Name: Dr.Sheetal Binu
Specialties: General Practice / Family Medicine
37 yrs old male came with painful ulcer in the left oral cavity with pain in lt ear which progressed to severe burning pain in the left half of face with vesicular eruptions predominantly in the lower half of face, next day.past h/o chicken pox+. Hiv - Bcoz of predominant lt ear pain and 'stunned' feeling in lower part of face, it was suspected to b an evolving zoster oticus. Antivirals &steroids were given.7thN NAD. Audiometry N.With passage of time 5th N involv became clearer with eye involv.After skin lesions had healed,he had debilitating post herpetic neuralgia in the left ear.
59 yrs old, male pt, k/ c of HT, CAD,occasional smoker had 2 episodes of cough syncope resulting in a black eye,lacerated wound over forehead n haemartrosis knee. H/o dry hacky cough since few mths which persisted despite t/t. O/e no chest signs.xray -increased BVM.lab-mild leucocytosis,ESR 28.Holter monitoring N.He was treated with antibiotics, bronchodilators n antitussives. Drug history revealed ACE inhibitors which was stopped. He responded to t/t with no recurrence of syncope. On follow up he was free from cough. The incidence of ACE-I induced cough is reported to be 5-35%. ( Lit rev.)
40 yrs old female, was brought by her spouse with complaints of Pica ( eating lead pencils, raw rice) and unusual craving for the smell of petrol and naphthalene balls. She was found to have severe FDA(iron defeciency anemia-Hb5. 7gm/dl), secondary to menorrhagia. Lead levels were nontoxic. The symptoms disappeared after correcting the anaemia. Although Pica is known to occur in FDA, the craving of certain smells was first reported by B. Hansen et Al in the Blood journal in2016. He proposed the term Desiderosmia derived from " Desiderare" Latin for desire, and"osame" Greek for smell.

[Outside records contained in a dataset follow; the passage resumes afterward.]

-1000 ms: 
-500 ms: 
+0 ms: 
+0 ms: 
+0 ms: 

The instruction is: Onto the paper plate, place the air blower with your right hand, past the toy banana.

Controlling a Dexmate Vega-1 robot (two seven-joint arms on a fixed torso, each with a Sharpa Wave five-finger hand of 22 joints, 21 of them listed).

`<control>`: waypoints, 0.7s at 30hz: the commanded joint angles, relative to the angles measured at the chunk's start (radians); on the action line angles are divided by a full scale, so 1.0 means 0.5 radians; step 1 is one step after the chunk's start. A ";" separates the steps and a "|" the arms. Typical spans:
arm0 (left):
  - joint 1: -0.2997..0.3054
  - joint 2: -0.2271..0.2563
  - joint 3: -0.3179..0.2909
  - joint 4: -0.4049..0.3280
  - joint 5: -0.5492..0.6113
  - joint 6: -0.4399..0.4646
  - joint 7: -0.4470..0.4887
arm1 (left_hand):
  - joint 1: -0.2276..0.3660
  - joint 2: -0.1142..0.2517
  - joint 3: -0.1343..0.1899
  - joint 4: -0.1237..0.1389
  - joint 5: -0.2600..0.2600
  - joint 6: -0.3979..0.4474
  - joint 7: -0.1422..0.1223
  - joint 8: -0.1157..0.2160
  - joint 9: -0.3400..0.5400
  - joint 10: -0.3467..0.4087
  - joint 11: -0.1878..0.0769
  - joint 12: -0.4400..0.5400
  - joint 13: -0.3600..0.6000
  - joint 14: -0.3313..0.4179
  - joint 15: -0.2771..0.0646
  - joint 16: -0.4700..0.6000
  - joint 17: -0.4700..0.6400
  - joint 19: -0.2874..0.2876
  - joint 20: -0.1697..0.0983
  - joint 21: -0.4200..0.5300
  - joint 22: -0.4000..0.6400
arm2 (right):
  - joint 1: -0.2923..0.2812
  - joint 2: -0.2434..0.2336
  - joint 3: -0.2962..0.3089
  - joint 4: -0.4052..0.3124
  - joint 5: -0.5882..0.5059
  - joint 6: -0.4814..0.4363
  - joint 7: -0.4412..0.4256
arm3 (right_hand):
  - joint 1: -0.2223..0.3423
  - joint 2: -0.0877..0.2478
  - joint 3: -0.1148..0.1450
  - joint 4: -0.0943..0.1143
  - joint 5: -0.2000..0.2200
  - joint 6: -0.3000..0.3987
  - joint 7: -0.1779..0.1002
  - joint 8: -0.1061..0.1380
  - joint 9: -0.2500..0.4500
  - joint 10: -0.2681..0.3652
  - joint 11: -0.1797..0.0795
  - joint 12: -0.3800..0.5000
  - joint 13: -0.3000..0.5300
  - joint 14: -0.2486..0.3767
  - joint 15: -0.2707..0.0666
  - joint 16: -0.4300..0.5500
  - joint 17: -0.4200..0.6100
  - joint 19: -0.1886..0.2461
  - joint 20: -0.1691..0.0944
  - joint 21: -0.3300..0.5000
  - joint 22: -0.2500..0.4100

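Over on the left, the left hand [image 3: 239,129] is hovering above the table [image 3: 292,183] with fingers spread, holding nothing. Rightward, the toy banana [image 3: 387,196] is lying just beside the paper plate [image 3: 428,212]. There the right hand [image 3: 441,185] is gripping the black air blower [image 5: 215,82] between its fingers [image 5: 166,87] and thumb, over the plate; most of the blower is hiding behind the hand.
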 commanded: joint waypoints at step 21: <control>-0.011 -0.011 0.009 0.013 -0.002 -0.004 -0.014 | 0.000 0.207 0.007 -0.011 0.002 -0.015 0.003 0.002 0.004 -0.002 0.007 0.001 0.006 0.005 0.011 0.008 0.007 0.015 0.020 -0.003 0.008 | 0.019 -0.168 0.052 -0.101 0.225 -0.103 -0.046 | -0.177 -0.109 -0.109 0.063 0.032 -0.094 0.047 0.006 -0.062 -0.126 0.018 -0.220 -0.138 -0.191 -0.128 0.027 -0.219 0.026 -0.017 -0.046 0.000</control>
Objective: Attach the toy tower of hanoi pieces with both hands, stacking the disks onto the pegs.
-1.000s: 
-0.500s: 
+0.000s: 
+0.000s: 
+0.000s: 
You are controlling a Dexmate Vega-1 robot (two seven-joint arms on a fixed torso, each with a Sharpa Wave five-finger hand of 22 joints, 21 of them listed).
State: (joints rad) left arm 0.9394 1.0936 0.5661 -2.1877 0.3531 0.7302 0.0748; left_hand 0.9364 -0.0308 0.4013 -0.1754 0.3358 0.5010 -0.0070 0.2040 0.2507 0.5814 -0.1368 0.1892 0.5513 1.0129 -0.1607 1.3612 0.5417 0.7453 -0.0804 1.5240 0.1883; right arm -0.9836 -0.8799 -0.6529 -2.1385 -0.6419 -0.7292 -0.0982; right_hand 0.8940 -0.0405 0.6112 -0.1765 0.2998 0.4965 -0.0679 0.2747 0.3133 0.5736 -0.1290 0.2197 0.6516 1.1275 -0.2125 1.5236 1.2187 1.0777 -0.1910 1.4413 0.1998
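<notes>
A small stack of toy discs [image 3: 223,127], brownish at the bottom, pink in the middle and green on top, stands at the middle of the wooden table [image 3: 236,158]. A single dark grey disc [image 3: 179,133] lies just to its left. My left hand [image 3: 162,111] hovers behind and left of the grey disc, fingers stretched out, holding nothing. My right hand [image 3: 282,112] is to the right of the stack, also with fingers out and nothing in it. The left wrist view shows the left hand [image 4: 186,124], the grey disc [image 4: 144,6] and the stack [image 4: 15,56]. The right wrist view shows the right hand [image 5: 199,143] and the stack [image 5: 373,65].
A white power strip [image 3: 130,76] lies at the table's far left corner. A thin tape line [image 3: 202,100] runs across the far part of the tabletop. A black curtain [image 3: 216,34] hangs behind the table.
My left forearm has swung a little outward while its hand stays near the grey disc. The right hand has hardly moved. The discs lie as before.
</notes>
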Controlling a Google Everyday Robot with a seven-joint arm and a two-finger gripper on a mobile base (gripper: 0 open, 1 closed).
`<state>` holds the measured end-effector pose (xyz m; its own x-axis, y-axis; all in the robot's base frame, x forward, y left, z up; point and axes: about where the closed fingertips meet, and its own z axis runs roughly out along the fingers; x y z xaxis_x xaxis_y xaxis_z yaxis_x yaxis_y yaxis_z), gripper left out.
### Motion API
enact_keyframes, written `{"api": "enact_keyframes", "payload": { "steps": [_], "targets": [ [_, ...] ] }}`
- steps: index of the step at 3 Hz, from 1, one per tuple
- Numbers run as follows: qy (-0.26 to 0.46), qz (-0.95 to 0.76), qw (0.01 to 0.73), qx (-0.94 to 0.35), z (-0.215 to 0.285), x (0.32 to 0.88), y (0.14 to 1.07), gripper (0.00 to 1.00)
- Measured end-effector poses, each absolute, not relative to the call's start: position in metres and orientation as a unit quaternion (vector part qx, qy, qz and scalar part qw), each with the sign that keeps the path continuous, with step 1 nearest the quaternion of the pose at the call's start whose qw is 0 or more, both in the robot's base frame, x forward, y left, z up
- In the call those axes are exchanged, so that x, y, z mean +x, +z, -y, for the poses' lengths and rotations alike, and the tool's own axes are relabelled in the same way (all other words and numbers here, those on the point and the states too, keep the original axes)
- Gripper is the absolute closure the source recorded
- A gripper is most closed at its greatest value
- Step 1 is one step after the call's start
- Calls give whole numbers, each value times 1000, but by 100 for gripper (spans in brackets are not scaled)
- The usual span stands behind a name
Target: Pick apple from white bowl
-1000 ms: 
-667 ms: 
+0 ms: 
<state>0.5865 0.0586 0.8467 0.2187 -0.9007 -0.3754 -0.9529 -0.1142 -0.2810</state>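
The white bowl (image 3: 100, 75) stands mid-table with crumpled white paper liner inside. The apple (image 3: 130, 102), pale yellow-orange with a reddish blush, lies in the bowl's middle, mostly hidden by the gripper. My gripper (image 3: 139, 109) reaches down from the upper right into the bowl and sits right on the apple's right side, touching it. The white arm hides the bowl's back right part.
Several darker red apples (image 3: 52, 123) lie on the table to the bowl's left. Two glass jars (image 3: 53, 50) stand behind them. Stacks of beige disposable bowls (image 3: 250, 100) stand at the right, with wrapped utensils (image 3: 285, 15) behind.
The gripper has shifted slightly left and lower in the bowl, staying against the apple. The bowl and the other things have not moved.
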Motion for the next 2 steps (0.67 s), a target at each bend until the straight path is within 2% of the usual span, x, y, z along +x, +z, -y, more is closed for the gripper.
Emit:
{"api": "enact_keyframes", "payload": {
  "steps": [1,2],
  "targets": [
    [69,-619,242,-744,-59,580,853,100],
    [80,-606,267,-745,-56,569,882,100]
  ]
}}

22yrs old female pt was admitted with Dengue fever and severe thrombocytopenia. She refused blood or platelet transfusion citing religious beliefs and signed an informed consent for refusal of the same. She deteriorated rapidly due to heavy bleeding PV and malaena. Hb dropped from 13 to 2.5 gms/dl. She was stabilised with ivfluids, plasma expanders, ionotropes, haematenics and oxygen. High doses of Norethisterone suppressed the bleeding PV, but malaena continued. PT, aptt got prolonged. As a last resort factor 7a was given after consent. Bleeding stopped. Hb improved to 8.5 gm/ dl in 3-4weeks.
42 yrs old male pt, was admitted with palpitations after being on a drinking binge. He looked dehydrated and had an irregularly irregular pulse. ECG showed atrial fibrillation with a ventricular rate of 120/min. Lab tests showed hypokalemia. He was rehydrated and given kcl correction after which the rythm reverted to sinus rythm. Cardiac evaluation was normal and the patient was discharged with advice to refrain from or reduce alcohol consumption.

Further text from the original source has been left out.